PROBLEM TO WORK ON:
Extract the entries in their exact form.

EXERCISE DATA:
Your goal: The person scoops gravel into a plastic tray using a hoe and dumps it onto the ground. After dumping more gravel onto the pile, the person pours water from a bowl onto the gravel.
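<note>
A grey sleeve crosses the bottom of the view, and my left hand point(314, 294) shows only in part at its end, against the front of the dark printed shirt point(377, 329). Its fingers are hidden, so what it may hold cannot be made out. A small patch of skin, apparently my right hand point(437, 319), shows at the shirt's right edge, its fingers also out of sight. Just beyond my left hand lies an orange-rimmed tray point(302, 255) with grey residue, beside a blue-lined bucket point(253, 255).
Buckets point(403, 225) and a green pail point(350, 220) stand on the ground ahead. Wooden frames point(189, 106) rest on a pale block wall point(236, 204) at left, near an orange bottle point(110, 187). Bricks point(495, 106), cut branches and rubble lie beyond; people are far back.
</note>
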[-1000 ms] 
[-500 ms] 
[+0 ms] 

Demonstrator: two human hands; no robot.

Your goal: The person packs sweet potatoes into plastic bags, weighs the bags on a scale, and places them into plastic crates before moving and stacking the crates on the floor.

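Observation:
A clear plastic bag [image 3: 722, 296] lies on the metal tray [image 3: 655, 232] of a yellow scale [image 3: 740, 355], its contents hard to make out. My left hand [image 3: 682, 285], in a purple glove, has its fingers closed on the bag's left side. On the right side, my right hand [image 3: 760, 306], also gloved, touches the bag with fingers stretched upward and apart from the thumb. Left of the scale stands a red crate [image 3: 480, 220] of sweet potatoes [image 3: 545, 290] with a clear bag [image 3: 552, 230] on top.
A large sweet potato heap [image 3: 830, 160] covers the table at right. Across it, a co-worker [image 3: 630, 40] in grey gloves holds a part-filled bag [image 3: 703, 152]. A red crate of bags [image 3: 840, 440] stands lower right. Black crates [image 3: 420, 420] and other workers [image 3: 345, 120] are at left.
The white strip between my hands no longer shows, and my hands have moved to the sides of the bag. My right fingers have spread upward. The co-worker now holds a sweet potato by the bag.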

ANSWER:
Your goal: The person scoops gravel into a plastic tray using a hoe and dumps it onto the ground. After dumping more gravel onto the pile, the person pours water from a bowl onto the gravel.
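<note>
A grey sleeve crosses the bottom of the view, and my left hand point(314, 294) shows only in part at its end, against the front of the dark printed shirt point(377, 329). Its fingers are hidden, so what it may hold cannot be made out. A small patch of skin, apparently my right hand point(437, 319), shows at the shirt's right edge, its fingers also out of sight. Just beyond my left hand lies an orange-rimmed tray point(302, 255) with grey residue, beside a blue-lined bucket point(253, 255).
Buckets point(403, 225) and a green pail point(350, 220) stand on the ground ahead. Wooden frames point(189, 106) rest on a pale block wall point(236, 204) at left, near an orange bottle point(110, 187). Bricks point(495, 106), cut branches and rubble lie beyond; people are far back.
</note>
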[-1000 ms] 
[-500 ms] 
[+0 ms] 

Demonstrator: two human hands; no robot.

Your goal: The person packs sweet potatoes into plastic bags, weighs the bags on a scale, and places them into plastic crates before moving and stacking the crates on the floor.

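Observation:
A clear plastic bag [image 3: 722, 296] lies on the metal tray [image 3: 655, 232] of a yellow scale [image 3: 740, 355], its contents hard to make out. My left hand [image 3: 682, 285], in a purple glove, has its fingers closed on the bag's left side. On the right side, my right hand [image 3: 760, 306], also gloved, touches the bag with fingers stretched upward and apart from the thumb. Left of the scale stands a red crate [image 3: 480, 220] of sweet potatoes [image 3: 545, 290] with a clear bag [image 3: 552, 230] on top.
A large sweet potato heap [image 3: 830, 160] covers the table at right. Across it, a co-worker [image 3: 630, 40] in grey gloves holds a part-filled bag [image 3: 703, 152]. A red crate of bags [image 3: 840, 440] stands lower right. Black crates [image 3: 420, 420] and other workers [image 3: 345, 120] are at left.
The white strip between my hands no longer shows, and my hands have moved to the sides of the bag. My right fingers have spread upward. The co-worker now holds a sweet potato by the bag.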

This finishes the exercise.